Brennan-Ing believes that people who are unable to access life insurance lack a critical financial resource when they enter old age. He explains how these policies often serve as mechanisms for savings in later years, providing income for surviving family members, and money to cover funeral expenses—all things that would allow the HIV-positive person fewer stressors later in life. But it’s not just the economic impact; it’s the psychological one. Life insurance would help destigmatize HIV, normalizing its transition into a chronic disease from a life-threatening one.
As enthusiastic as Grant and Terrell are to see these policies come to the marketplace, both agree that policies for HIV-positive people are just the beginning for Æqualis.
“There’s an enormously unrecognized need for insurance in the community,” Terrell says. “HIV insurance is the first step. It’s not the journey. There are a lot of other needs out there ... [For instance,] community businesses ... Talking with NGLCC [National Gay & Lesbian Chamber of Commerce] and other lesbian and gay chambers of commerce across the country, I found out there are 3 million gay-owned or significant gay management presence businesses in the country, and many of them are woefully uninsured and unable to offer good benefit packages. There are a lot of things that we need to do yet.”
Still, Grant is happy that, at the very least, these policies will get people to start seeing HIV in a new light:
“De facto by not offering life insurance to HIV-positive people, the insurance industry was telling the country that HIV is a death sentence, because if it wasn’t, they’d offer life insurance, wouldn’t they? Now they’re going to, and it will be quite visible for the people who aren’t living with HIV, or don’t know anything about HIV. Restarting the conversation and being part of that process to re-educate is a huge component of why I got involved in the first place.”

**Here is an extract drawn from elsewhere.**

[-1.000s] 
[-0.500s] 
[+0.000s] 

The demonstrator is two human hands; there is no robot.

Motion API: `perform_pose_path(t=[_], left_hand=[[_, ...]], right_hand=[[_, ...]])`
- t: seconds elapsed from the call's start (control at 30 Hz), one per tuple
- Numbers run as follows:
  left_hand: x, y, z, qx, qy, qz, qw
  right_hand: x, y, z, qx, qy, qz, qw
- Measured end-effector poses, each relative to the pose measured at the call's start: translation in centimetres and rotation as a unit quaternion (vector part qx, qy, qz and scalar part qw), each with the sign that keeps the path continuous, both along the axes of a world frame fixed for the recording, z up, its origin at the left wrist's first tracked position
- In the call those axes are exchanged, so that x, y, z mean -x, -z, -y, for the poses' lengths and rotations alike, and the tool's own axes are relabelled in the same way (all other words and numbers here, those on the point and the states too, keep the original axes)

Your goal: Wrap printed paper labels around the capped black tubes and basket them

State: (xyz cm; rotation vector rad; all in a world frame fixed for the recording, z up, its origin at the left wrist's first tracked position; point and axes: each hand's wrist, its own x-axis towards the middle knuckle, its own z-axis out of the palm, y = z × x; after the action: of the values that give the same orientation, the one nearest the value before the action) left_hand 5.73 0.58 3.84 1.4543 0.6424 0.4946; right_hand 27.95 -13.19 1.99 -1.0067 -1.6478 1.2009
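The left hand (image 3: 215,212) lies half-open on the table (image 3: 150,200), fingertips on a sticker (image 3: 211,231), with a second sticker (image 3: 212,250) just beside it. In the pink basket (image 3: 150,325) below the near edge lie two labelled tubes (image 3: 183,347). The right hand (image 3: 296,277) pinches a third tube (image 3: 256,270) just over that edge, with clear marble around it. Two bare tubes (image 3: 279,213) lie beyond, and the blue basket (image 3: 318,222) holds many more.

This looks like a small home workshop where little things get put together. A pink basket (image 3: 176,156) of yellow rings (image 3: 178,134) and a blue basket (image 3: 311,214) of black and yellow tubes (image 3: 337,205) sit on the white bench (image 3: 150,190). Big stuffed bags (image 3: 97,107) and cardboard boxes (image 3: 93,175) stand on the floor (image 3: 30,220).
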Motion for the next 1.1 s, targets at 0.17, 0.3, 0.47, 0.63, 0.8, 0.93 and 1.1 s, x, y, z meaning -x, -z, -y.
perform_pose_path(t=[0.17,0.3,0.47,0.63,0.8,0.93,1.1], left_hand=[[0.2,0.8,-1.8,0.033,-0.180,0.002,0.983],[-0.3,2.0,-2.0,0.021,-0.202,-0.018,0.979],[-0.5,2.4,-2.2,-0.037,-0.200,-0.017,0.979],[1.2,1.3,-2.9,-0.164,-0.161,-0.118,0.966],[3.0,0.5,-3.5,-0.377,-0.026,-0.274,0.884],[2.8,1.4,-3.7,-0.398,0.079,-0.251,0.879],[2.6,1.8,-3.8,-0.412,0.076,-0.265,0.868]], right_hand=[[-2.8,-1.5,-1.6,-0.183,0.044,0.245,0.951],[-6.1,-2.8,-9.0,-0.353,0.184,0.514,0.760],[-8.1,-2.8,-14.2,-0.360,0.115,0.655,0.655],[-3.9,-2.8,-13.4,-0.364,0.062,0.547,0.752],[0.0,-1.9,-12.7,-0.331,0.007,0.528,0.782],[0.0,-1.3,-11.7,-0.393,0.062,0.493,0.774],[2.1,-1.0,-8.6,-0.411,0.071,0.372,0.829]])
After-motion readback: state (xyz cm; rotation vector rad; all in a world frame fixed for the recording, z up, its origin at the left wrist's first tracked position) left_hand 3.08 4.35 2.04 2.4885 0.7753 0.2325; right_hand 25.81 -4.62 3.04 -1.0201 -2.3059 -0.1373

The thing about restarting conversations and re-educating people is that it takes a lot of passion and persistence. You have to not only expect resistance, but be determined to work through it, patiently and tirelessly. It may seem unlikely that two straight men, a divorced father of two and a father of four who’s been married for 27 years, would become the founders of a company dedicated to becoming the first ever to provide life insurance to those living with HIV. But maybe those sorts of assumptions are outdated, much like the idea that HIV is a death sentence, one more relic we can leave in the past. Maybe it really is as simple as Terrell puts it, when asked what motivated him to get so deeply involved in this project.
“My family,” he says. “And the need to be able to look myself in the eye.”
Grant concurs. “I didn’t want to get back into the financial services world unless there was a really strong reason,” he says. “[After] four years and lots of money, Andrew and I have done this on our own. Even though it’s a niche and everyone talks about how people want to do unique things ... this one was out there far enough that anybody outside of us wanted to see the ball go across the goal line before getting involved. So we knew we were going to be going it alone. And that’s what we’ve done.”